SOURCE MATERIAL:
^^^^^^^^

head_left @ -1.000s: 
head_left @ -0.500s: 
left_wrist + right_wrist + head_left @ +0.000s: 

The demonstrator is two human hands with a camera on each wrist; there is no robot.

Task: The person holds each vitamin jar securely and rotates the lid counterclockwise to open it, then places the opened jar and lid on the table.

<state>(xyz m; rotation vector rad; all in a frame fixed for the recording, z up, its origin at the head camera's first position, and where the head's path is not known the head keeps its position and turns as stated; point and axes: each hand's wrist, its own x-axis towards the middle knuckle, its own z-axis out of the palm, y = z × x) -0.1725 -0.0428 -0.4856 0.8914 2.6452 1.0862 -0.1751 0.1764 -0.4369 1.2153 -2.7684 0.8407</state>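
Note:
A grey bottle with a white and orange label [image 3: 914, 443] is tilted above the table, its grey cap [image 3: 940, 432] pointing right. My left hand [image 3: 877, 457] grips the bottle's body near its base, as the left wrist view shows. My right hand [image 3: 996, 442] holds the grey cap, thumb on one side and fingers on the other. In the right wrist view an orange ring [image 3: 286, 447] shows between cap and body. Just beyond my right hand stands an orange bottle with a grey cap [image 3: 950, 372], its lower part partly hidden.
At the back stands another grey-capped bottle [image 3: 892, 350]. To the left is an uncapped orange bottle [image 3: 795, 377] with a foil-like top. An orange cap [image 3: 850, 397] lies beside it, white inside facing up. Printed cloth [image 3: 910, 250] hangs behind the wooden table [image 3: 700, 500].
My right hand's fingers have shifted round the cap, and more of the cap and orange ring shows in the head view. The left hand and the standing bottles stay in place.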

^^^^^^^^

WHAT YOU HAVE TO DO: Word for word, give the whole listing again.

RESULT FOR THIS EXERCISE:
head_left @ -1.000s: 
head_left @ -0.500s: 
left_wrist + right_wrist + head_left @ +0.000s: 

The demonstrator is two human hands with a camera on each wrist; there is no robot.

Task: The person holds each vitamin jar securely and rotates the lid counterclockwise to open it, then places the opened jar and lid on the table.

<state>(xyz m; rotation vector rad; all in a frame fixed for the recording, z up, its origin at the head camera's first position, and where the head's path is not known the head keeps its position and turns as stated; point and axes: each hand's wrist, its own x-axis towards the middle knuckle, its own z-axis out of the palm, y = z × x) -0.1725 -0.0428 -0.4856 0.8914 2.6452 1.0862 -0.1751 0.1764 -0.4369 1.2153 -2.7684 0.8407</state>
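Note:
A grey bottle with a white and orange label [image 3: 914, 443] is tilted above the table, its grey cap [image 3: 940, 432] pointing right. My left hand [image 3: 877, 457] grips the bottle's body near its base, as the left wrist view shows. My right hand [image 3: 996, 442] holds the grey cap, thumb on one side and fingers on the other. In the right wrist view an orange ring [image 3: 286, 447] shows between cap and body. Just beyond my right hand stands an orange bottle with a grey cap [image 3: 950, 372], its lower part partly hidden.
At the back stands another grey-capped bottle [image 3: 892, 350]. To the left is an uncapped orange bottle [image 3: 795, 377] with a foil-like top. An orange cap [image 3: 850, 397] lies beside it, white inside facing up. Printed cloth [image 3: 910, 250] hangs behind the wooden table [image 3: 700, 500].
My right hand's fingers have shifted round the cap, and more of the cap and orange ring shows in the head view. The left hand and the standing bottles stay in place.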

With this, the answer is done.